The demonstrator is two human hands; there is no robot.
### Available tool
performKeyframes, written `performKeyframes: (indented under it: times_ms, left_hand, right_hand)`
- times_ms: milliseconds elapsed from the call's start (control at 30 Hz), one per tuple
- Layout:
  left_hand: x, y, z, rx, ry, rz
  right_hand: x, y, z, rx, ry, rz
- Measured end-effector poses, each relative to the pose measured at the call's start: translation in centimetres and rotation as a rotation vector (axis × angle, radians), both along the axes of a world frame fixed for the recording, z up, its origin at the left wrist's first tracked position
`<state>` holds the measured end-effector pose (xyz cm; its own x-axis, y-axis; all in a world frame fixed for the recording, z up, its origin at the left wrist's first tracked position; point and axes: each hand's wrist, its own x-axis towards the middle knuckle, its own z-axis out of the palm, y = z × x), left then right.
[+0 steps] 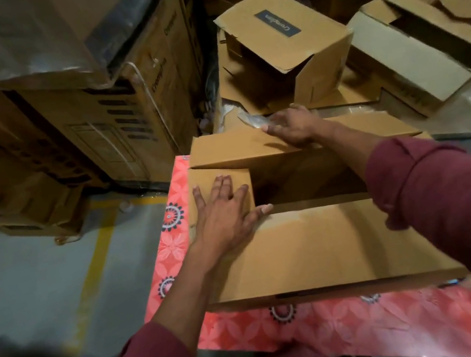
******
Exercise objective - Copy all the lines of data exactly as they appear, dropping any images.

Answer to this problem -
The demonstrator is two human hands; there is no robot.
### Available tool
performKeyframes, written `performKeyframes: (indented under it: times_ms, left_hand, right_hand)`
- times_ms: milliseconds elapsed from the call's start (control at 30 Hz), one per tuple
- Layout:
  left_hand: x, y, z, rx, ry, rz
  right_hand: x, y, z, rx, ry, rz
- Measured end-effector poses, each relative to the pose measured at the call's start: translation in centimetres and rotation as a rotation vector (axis × angle, radians), both along the axes of a world frame fixed for the recording, z up, its origin at the left wrist's first tracked position
`<state>` holds the measured end-effector pose (xyz cm; its own x-axis, y-axis; all in a world frame fixed for the recording, z up, its origin at the left wrist's first tracked position; point and axes: each hand's wrist, its own x-axis towards the middle knuckle, its own z-axis out of the palm, y = z × x), left then right.
[+0 steps] 

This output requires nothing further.